Transcribe every line of the material below without change, apart from dropping the pictures.

○ ○ ○ ○ ○

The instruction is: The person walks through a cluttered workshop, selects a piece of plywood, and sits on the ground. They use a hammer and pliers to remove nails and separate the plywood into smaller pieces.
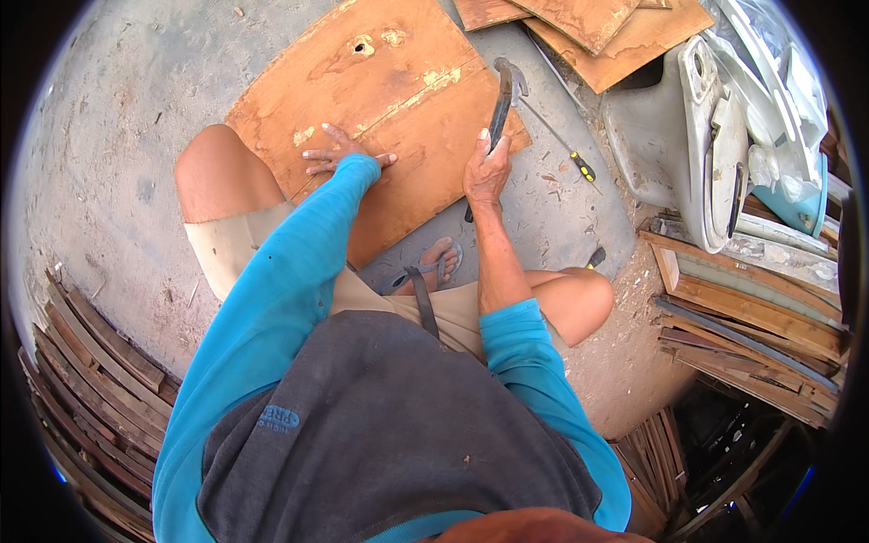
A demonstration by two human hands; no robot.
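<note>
at far left we see dark wooden strips [100,389] stacked in the lower left. our left arm, in a blue sleeve [281,262], slants up from the lower left toward the upper middle. there our left hand [346,156] lies palm down, its grip spread, fingers fanned leftward and thumb pointing right, on the stained wooden panel [412,136], which lies at upper centre. right of it, our right forearm rises nearly straight, bare below the bunched sleeve, and our right hand [487,172] has its grip wrapped around the handle of a hammer [501,109], head upward, by the panel's right edge. farther right a screwdriver [583,166] lies on the floor [543,217], then off-white moulded parts [652,127] at upper right.
</note>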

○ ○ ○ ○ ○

* _Answer section_
The instruction is: The person walks through a cluttered workshop, selects a piece of plywood, and sits on the ground. They use a hammer and pliers to remove nails and separate the plywood into smaller pieces.
A demonstration by two human hands; no robot.
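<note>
at far left we see dark wooden strips [100,389] stacked in the lower left. our left arm, in a blue sleeve [281,262], slants up from the lower left toward the upper middle. there our left hand [346,156] lies palm down, its grip spread, fingers fanned leftward and thumb pointing right, on the stained wooden panel [412,136], which lies at upper centre. right of it, our right forearm rises nearly straight, bare below the bunched sleeve, and our right hand [487,172] has its grip wrapped around the handle of a hammer [501,109], head upward, by the panel's right edge. farther right a screwdriver [583,166] lies on the floor [543,217], then off-white moulded parts [652,127] at upper right.
</note>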

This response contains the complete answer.